Labour Research May 2016


Use tax-raising powers, says STUC

Whoever wins the Scottish elections on 5 May, the new government can expect lobbying by the trade unions to use its tax-raising powers to tackle inequality. 

New powers on tax, welfare, employment programmes and tribunals mean the Scottish government will have a substantial level of control over its finances. 

According to think tank the Institute for Public Policy Research, that amounts to half of devolved expenditure (by the Scottish government and local authorities) and 15% of benefit spending. 

While Labour and the Lib Dems had signalled their intention to increase income tax to mitigate public spending cuts, Grahame Smith, general secretary of the Scottish TUC, said that the governing SNP’s position was “hugely disappointing”. He singled out its refusal to increase tax on earnings of over £150,000. 

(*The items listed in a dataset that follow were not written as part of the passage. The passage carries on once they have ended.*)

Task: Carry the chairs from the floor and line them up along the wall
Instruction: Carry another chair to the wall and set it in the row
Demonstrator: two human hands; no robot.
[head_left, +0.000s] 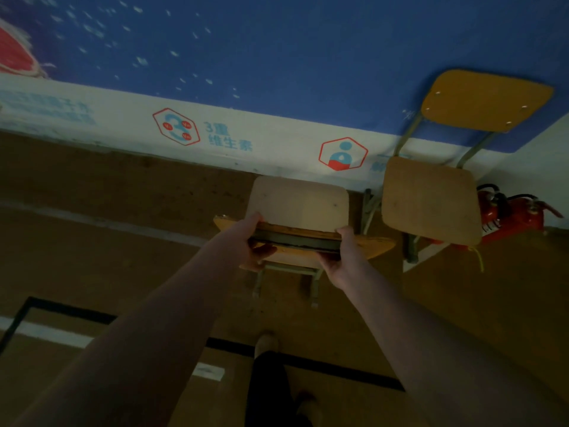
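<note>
Wooden chair point(298, 201) straight ahead near the floor's point(92, 186) far edge, seat toward the wall point(277, 57), backrest running left-right, left hand point(255, 241) and right hand point(341, 254) gripping its ends, second chair point(431, 198) just right.

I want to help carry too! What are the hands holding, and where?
The left hand and right hand grip the wooden chair by its backrest, one on each side.

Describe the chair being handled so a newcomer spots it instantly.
Find the blue wall with its white base band. Of two wooden chairs before it, the handled chair is the left one. Unlike the right chair by the fire extinguishers, left hand and right hand grip its backrest.
</note>
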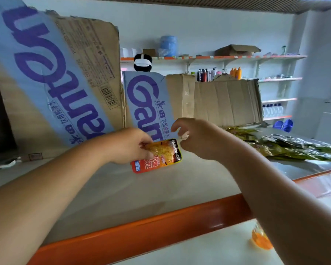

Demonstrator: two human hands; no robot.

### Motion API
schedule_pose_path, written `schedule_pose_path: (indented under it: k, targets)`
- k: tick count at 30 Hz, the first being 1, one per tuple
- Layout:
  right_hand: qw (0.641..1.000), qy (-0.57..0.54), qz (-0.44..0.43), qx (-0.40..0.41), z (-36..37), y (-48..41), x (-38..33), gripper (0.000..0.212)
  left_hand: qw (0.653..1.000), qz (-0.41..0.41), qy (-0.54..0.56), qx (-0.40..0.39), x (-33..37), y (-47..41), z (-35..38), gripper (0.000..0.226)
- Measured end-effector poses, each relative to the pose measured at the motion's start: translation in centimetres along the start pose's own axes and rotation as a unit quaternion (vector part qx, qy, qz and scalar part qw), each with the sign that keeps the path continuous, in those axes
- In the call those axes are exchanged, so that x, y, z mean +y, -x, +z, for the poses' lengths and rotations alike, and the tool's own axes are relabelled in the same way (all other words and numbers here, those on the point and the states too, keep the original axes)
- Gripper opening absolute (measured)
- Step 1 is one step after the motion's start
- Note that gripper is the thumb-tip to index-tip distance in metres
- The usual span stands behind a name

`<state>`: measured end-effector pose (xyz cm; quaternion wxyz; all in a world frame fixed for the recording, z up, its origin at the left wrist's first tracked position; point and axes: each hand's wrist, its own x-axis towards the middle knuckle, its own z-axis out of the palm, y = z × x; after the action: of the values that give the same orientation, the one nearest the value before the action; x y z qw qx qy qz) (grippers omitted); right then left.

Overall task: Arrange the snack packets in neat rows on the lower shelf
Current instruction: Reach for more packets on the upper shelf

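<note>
— Snack packet (pixel 161 159), red and orange: where is it?
— Past the orange rim of the shelf (pixel 141 226), over the grey board, about midway along. Whether it lies on the board or hangs just above it cannot be told.
— Who holds it?
— The left hand (pixel 128 146); its fingers (pixel 146 148) pinch the packet's upper left part. The right hand (pixel 199 138) is just beside the top right corner, its own fingers loosely curled, thumb and forefinger apart, holding nothing.
— And behind?
— Cardboard cartons (pixel 46 83) with blue bands and purple letters stand at the back of the shelf. To the right lies a heap of green packets (pixel 294 149). Farther off, wall shelves (pixel 275 79) carry bottles (pixel 235 72).
</note>
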<state>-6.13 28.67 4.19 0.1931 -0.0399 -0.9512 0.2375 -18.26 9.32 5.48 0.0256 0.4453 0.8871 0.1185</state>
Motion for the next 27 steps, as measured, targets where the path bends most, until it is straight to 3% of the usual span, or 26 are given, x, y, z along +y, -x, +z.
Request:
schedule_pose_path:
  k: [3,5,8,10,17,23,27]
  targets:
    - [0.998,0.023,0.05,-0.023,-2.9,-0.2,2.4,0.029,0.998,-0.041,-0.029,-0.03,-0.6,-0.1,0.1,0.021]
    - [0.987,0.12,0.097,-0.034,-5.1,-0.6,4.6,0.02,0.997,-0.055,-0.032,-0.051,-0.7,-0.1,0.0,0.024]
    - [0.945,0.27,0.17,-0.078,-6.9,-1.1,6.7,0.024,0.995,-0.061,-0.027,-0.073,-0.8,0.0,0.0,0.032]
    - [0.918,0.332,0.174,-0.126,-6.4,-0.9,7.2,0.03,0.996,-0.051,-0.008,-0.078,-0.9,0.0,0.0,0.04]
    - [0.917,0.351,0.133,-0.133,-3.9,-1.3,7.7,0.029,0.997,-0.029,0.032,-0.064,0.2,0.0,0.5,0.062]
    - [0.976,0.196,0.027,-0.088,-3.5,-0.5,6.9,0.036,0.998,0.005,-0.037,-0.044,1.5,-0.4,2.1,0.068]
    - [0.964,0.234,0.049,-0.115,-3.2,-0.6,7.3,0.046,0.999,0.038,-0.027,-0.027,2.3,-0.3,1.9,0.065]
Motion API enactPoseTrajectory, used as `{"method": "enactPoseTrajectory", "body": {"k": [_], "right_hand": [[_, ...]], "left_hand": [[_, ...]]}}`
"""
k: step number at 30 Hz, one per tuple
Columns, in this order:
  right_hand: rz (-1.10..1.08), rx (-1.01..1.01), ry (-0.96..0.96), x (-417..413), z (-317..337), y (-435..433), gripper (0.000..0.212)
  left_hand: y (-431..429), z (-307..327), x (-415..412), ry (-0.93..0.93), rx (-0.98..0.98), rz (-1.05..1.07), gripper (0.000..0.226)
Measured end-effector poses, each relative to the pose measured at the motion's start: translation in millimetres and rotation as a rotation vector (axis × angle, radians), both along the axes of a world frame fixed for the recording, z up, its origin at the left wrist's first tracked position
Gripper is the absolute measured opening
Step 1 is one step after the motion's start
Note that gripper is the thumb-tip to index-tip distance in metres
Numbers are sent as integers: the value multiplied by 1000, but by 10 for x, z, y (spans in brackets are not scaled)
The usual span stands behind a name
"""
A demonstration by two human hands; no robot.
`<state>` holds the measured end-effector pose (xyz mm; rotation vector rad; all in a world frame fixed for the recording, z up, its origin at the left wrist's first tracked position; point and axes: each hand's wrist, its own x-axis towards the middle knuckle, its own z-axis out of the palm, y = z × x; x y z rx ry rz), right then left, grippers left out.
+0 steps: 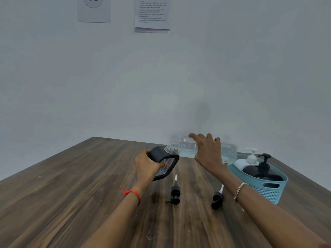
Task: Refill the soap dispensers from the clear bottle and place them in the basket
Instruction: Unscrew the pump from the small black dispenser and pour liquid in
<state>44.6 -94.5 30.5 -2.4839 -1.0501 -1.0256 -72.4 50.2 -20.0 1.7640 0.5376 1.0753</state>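
Gripping one clear bottle [188,149] in right hand [207,152], one dispenser [160,154] in left hand [146,165]; two pumps [175,193] [217,196] lie loose.

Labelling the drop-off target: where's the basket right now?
Head view, right side: the teal basket sits on the table just right of the right forearm, holding a white dispenser and a black dispenser.

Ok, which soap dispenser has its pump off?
The dark dispenser gripped by the left hand, its bare neck beside the mouth of the clear bottle. The white dispenser and black dispenser in the basket both carry pumps.
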Motion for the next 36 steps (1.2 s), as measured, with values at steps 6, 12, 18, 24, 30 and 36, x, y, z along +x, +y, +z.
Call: {"method": "enactPoseTrajectory", "body": {"k": [6, 12, 18, 24, 30, 36], "right_hand": [[-3, -1, 9, -7, -16, 6, 70], [-14, -23, 21, -38, 2, 11, 71], [0, -4, 8, -38, -8, 15, 72], [-10, -25, 16, -75, 10, 14, 72], [-11, -27, 11, -90, 18, 11, 72], [-16, -35, 12, -99, 21, 7, 70]], "left_hand": [[4, -20, -17, -7, -5, 1, 52], [8, -14, -36, -7, -6, 10, 50], [13, -29, -38, -2, -7, 19, 52], [6, -19, -62, 4, -24, 21, 52], [0, -1, -87, 5, -29, 21, 52], [-6, -12, -86, -1, -51, 11, 51]]}}
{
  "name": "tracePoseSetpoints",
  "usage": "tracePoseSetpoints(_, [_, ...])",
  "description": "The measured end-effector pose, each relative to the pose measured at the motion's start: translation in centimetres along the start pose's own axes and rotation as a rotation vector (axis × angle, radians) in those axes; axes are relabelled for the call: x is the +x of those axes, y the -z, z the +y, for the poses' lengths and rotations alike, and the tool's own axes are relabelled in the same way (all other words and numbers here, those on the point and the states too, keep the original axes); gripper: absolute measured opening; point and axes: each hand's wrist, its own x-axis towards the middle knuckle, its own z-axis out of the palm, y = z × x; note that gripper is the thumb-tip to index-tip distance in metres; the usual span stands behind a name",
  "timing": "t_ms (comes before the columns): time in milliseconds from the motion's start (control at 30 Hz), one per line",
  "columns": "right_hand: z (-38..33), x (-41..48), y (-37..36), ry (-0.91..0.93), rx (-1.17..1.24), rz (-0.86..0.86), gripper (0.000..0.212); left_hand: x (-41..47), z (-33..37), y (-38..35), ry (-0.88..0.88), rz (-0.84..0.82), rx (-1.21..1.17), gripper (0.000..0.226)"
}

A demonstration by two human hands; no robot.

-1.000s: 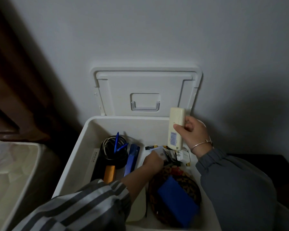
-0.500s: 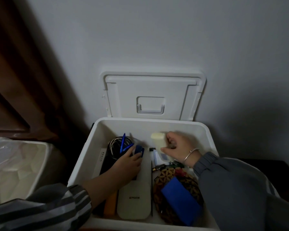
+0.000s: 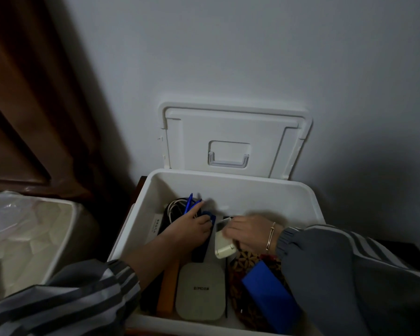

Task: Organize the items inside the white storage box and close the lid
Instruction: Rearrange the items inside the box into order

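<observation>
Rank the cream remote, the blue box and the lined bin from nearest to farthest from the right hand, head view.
1. Cream remote, touching the right hand, under its fingers.
2. Blue box, just below, right side.
3. Lined bin, far off left.

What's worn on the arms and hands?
No gloves on left hand or right hand. Stripes, broad grey and pale, on the left sleeve. Dark grey right sleeve, ribbed cuff, paler stripes along the arm. Thin metal bangle at the right wrist.

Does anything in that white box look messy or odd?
Nothing looks spilled or broken. Two blue pens stick up askew from the cable coil at back left, and a blue block lies diagonally across the patterned pouch, front right.
</observation>
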Motion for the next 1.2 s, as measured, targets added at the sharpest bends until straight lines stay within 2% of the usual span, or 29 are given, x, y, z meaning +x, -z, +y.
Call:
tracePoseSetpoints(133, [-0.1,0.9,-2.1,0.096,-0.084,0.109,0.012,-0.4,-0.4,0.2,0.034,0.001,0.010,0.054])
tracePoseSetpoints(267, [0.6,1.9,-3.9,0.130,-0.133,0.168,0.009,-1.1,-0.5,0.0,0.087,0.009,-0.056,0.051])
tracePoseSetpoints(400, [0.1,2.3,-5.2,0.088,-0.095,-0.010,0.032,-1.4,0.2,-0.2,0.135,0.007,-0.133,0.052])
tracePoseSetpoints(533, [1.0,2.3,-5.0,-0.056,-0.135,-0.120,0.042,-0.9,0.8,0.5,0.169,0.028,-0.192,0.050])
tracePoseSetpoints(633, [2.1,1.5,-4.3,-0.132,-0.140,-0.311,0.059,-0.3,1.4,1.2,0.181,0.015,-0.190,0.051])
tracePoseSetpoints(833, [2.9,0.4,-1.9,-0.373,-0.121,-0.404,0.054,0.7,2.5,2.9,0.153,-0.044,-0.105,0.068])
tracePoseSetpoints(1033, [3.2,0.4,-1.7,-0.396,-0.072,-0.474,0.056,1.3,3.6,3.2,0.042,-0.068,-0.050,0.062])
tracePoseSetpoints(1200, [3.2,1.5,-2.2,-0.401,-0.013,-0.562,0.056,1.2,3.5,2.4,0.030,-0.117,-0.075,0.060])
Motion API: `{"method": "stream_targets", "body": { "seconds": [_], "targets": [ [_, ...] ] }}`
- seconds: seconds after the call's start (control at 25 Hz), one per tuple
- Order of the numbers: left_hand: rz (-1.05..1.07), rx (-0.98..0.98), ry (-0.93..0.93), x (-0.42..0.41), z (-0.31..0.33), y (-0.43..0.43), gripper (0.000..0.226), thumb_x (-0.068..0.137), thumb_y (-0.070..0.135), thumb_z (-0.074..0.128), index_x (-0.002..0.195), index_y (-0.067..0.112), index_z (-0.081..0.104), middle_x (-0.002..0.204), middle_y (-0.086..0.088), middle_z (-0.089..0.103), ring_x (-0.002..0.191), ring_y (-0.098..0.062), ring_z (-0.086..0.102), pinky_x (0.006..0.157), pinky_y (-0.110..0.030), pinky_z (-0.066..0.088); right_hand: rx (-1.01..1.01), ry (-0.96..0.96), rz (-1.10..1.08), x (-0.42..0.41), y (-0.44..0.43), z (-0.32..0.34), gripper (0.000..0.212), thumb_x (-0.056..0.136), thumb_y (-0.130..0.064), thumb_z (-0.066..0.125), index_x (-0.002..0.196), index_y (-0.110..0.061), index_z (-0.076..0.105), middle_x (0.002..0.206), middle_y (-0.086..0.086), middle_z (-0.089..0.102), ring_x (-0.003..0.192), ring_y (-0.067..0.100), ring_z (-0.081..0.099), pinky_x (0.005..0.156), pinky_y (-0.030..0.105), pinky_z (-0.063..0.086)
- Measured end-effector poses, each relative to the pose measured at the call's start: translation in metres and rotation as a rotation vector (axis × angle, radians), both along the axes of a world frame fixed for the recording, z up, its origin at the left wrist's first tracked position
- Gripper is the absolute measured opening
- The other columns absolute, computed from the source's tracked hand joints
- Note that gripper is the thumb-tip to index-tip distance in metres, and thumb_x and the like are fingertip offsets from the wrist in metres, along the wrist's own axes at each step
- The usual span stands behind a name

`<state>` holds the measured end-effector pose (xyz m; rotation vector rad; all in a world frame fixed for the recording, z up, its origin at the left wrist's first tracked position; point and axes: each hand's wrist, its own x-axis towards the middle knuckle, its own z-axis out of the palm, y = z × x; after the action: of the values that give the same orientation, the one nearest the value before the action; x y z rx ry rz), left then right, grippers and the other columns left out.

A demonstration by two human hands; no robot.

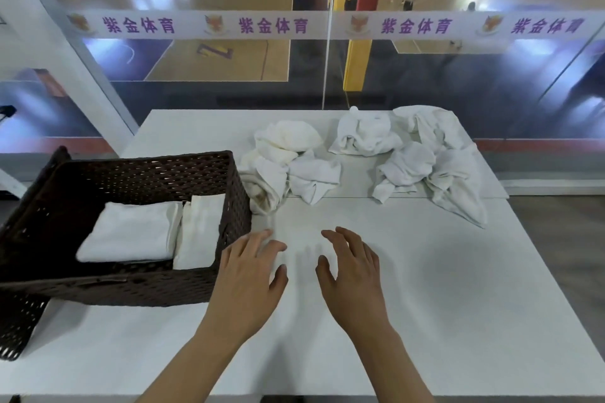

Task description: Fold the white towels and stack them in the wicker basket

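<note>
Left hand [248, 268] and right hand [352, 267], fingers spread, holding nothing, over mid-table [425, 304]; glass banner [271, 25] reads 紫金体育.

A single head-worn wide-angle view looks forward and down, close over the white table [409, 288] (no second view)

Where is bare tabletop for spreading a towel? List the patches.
Free: the table right of the right hand, nearer than the crumpled towels. Crowded: the far edge, and left of the left hand, where the wicker basket sits.
</note>
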<state>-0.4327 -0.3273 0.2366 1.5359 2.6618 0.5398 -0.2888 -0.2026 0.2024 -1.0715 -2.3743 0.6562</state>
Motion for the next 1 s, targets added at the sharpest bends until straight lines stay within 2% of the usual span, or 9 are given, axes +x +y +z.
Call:
{"method": "stream_targets", "body": {
  "seconds": [0.12,0.4,0.64,0.8,0.92,1.0],
  "targets": [
    [-0.006,0.018,-0.038,-0.001,-0.008,0.034,0.026,0.089,0.030,0.066,0.115,0.032,0.062,0.134,0.007,0.054,0.126,-0.019,0.049,0.103,-0.039,0.041,-0.001,-0.015,-0.014,0.000,0.027,-0.007,0.042,0.092,-0.025,0.061,0.133,-0.028,0.056,0.136,-0.005,0.054,0.126,0.017,0.051,0.111,0.033,0.034],
    [-0.023,-0.005,-0.176,-0.013,-0.046,0.119,0.028,0.093,0.032,0.061,0.121,0.033,0.061,0.141,0.008,0.051,0.131,-0.019,0.045,0.108,-0.037,0.034,-0.004,-0.157,-0.024,-0.006,0.103,-0.034,0.042,0.090,-0.023,0.064,0.132,-0.027,0.057,0.133,-0.004,0.057,0.122,0.019,0.054,0.107,0.036,0.039],
    [0.027,-0.047,-0.193,-0.040,-0.085,0.180,0.029,0.087,0.025,0.067,0.116,0.028,0.065,0.129,0.005,0.060,0.120,-0.023,0.055,0.098,-0.037,0.041,-0.102,-0.235,0.020,-0.031,0.161,-0.068,0.042,0.091,-0.024,0.061,0.133,-0.027,0.056,0.134,-0.004,0.056,0.122,0.019,0.055,0.108,0.038,0.039],
    [0.035,-0.100,-0.165,-0.069,-0.121,0.233,0.034,0.085,0.019,0.064,0.118,0.023,0.064,0.124,0.004,0.063,0.113,-0.025,0.058,0.092,-0.037,0.042,-0.136,-0.241,0.074,-0.055,0.203,-0.096,0.041,0.090,-0.025,0.058,0.131,-0.025,0.057,0.131,-0.004,0.057,0.120,0.021,0.057,0.106,0.039,0.041],
    [0.060,-0.192,-0.169,-0.096,-0.149,0.277,0.046,0.085,0.017,0.059,0.131,0.021,0.057,0.137,0.000,0.056,0.122,-0.029,0.054,0.099,-0.041,0.040,-0.160,-0.267,0.118,-0.064,0.230,-0.115,0.040,0.090,-0.023,0.061,0.130,-0.024,0.058,0.130,-0.003,0.058,0.118,0.022,0.058,0.105,0.040,0.040],
    [0.069,-0.273,-0.145,-0.109,-0.168,0.300,0.059,0.087,0.016,0.058,0.144,0.022,0.045,0.153,-0.004,0.042,0.135,-0.032,0.044,0.106,-0.045,0.037,-0.186,-0.297,0.133,-0.065,0.247,-0.124,0.040,0.092,-0.024,0.060,0.131,-0.025,0.057,0.131,-0.003,0.057,0.118,0.022,0.057,0.107,0.040,0.038]
  ]
}}
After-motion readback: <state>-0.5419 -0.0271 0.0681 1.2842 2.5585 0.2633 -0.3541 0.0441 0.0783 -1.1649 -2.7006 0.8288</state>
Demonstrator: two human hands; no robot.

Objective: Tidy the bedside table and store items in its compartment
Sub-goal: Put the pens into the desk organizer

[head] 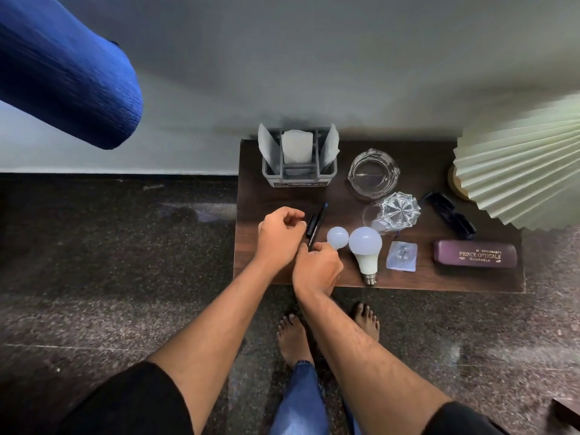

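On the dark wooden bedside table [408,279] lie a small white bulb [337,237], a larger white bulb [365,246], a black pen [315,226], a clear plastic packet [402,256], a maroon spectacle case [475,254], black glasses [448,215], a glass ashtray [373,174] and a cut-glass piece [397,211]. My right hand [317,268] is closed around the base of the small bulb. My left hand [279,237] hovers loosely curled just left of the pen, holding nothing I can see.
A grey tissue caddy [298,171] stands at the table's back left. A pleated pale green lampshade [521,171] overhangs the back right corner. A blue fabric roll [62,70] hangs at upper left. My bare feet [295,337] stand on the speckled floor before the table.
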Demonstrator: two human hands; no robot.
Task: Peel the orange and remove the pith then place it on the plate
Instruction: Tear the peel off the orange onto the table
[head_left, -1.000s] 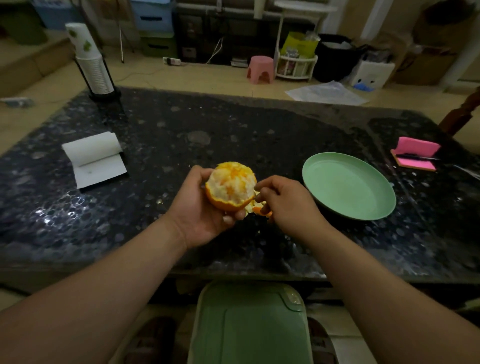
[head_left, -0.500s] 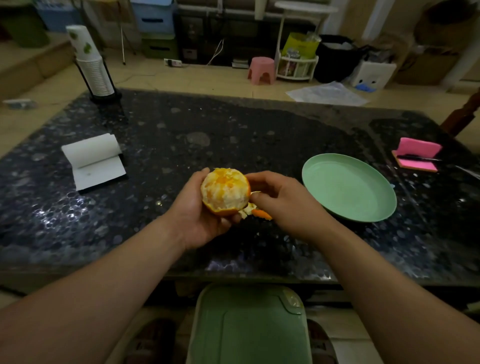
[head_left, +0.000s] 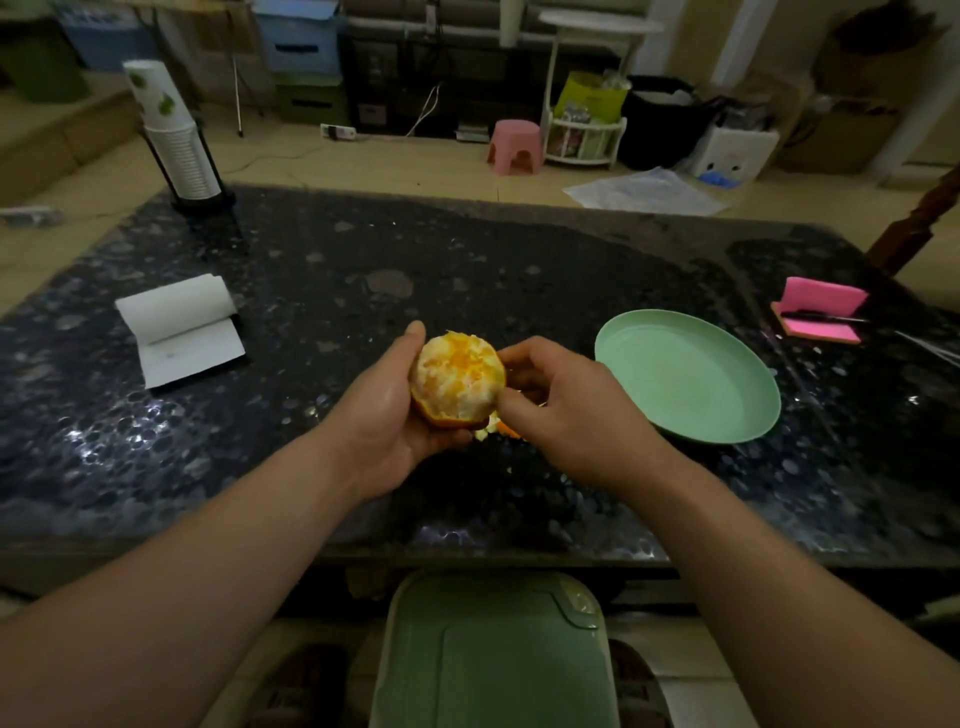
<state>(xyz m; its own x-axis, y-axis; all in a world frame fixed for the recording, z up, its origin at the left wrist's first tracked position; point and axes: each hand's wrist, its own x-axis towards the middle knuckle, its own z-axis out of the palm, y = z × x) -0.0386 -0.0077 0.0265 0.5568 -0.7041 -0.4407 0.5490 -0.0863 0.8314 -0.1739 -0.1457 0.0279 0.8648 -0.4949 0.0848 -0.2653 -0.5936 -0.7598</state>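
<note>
I saw the left hand (head_left: 384, 415) cupping the mostly peeled orange (head_left: 457, 384) above the table (head_left: 363, 270), near middle. The right hand (head_left: 571, 410) pinched its right edge, fingers curled. Peel scraps (head_left: 500, 429) lay just beneath. The plate (head_left: 685, 374) sat right, apart.

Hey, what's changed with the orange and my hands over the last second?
The right hand lifted its fingers from the peel strip hanging below the fruit to the right side of the orange, where they now curl against it. The left hand turned the orange slightly, so more white pith faces the camera. Unchanged: the left hand's grip and the green plate.
</note>
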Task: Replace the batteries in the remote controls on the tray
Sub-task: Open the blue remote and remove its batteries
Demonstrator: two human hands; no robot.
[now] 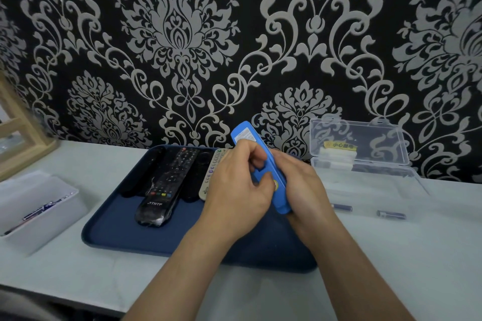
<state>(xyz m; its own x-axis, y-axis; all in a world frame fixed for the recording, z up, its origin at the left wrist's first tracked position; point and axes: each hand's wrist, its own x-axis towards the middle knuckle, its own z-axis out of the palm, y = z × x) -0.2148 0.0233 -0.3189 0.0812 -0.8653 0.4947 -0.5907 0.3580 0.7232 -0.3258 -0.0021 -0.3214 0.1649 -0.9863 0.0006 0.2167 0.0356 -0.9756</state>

STUC plans for tax reform focus on the replacement of the Council Tax with a “steeply progressive” property tax based on regular revaluations, and a new approach to the taxation of high incomes. And as manufacturing has not recovered to pre-crisis levels, it says that industrial policy should include specific plans for internationally traded sectors; support for different models of ownership; the provision of “patient, committed capital” to growing firms; and investment in skills and management, with a central role for unions.

It adds that a clear government focus on equality should improve routes into work for all workers, through lifelong learning, career progression and the Living Wage.